Rep. Sue Myrick (R-N.C.) will not run for reelection in November, the nine-term congresswoman announced Tuesday.
Myrick did not cite a reason for her retirement, but said on her Facebook page that she had consulted with her family before deciding against a 10th term.
“We will spend the rest of the year working on the issues that are important to all of you, and I hope to be a positive influence in all our negotiations,” Myrick wrote. “I hope you will join me in praying that God will heal our nation.”
Myrick won her last reelection by 38 points over Democrat Jeff Doctor. She becomes the third member of North Carolina’s congressional delegation to announce his or her retirement so far this year. Democratic Reps. Brad Miller and Heath Shuler have both decided against running for another term.
The congresswoman has long been a conservative firebrand: Myrick has sponsored a bill to deport illegal immigrants convicted of drunken driving, said former President Jimmy Carter should lose his passport after he met with Hamas and has called for slashing federal aid to colleges that knowingly admit illegal immigrants.
She was once considered a rising star in the House Republican Conference, but twice faced setbacks. She backed an unsuccessful coup against then-House Speaker Newt Gingrich in 1997, and when she ran for a leadership post shortly thereafter lost badly. In 2006 she backed then-Rep. Roy Blunt (R-Mo.) against now-Speaker John Boehner (R-Ohio) when the two faced off for Republican minority leader.

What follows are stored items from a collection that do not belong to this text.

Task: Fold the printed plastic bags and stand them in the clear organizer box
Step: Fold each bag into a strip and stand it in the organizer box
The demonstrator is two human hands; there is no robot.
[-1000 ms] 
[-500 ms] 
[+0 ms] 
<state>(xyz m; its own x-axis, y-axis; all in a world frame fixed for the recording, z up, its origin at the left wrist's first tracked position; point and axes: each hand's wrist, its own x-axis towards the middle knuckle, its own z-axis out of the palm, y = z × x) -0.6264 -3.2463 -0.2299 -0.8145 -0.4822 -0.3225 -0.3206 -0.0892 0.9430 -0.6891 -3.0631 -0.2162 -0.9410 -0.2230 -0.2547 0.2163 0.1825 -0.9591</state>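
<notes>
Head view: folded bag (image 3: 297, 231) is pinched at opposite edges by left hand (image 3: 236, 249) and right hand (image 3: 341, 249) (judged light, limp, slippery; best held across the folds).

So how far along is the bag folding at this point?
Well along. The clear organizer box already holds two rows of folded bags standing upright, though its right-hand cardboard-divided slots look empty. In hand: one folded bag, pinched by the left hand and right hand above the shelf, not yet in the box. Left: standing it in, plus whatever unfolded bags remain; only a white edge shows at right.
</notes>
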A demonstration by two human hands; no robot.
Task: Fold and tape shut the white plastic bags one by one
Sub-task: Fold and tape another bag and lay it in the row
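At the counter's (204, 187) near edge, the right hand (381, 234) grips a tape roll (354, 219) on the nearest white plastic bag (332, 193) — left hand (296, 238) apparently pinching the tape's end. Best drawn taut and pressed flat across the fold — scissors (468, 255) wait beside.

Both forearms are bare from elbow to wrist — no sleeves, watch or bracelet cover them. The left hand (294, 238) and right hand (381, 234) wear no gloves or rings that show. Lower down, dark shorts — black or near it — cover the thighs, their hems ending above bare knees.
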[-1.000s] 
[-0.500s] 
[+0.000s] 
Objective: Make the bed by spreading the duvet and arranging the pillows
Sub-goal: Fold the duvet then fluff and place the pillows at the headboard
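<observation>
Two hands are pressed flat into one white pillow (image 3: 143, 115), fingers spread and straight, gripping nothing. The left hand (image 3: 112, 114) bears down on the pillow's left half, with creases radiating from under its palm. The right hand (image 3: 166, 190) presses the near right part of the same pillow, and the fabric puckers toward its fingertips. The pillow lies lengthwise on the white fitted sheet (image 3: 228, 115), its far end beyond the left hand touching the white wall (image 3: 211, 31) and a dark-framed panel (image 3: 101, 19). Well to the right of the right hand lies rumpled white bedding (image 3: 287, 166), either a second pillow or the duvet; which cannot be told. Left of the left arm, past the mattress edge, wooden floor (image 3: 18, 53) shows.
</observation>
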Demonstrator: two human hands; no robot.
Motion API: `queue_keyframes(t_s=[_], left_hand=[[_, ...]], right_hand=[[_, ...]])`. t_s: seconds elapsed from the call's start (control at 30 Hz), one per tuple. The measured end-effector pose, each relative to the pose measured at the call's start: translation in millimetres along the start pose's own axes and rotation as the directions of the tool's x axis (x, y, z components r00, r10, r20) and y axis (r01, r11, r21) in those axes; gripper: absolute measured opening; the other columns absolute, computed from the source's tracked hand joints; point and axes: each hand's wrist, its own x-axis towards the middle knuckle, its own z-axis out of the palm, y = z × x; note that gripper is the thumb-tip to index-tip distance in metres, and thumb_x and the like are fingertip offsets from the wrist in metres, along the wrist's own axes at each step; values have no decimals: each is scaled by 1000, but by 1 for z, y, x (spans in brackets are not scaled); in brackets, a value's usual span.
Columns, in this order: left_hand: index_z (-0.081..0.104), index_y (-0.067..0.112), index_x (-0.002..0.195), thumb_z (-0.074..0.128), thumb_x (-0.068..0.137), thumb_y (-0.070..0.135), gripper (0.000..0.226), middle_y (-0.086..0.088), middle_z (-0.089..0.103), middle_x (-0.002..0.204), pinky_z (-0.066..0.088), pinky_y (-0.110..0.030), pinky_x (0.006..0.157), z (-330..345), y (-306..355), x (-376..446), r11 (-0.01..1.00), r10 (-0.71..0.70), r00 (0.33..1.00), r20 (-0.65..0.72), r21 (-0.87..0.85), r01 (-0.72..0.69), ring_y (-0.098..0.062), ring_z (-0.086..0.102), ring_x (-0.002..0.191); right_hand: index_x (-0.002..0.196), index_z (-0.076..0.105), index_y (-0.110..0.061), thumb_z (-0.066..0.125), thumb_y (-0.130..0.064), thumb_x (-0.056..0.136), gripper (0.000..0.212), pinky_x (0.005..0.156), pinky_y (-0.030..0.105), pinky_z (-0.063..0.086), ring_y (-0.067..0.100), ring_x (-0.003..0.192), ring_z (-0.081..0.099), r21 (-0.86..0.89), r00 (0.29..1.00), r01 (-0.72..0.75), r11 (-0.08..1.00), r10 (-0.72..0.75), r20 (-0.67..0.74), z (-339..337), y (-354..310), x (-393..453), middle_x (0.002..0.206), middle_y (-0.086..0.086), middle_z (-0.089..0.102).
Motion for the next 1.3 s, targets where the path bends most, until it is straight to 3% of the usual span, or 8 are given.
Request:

Myrick’s district remained Republican-leaning in the state’s redistricting plan. The GOP should have no problem holding it in the future.
National Republican Congressional Committee Chairman Pete Sessions (R-Texas) said in a statement that Myrick had been a "pillar of strength" in the House and a model to which her successor should aspire.
“Sue Myrick has been a strong conservative voice and proven leader during her tenure of more than 17 years in Congress. I applaud her tireless fight for continued breast cancer research and legislation that aims at stopping the disease she overcame with such courage and determination.
— This story was last updated at 4:09 p.m.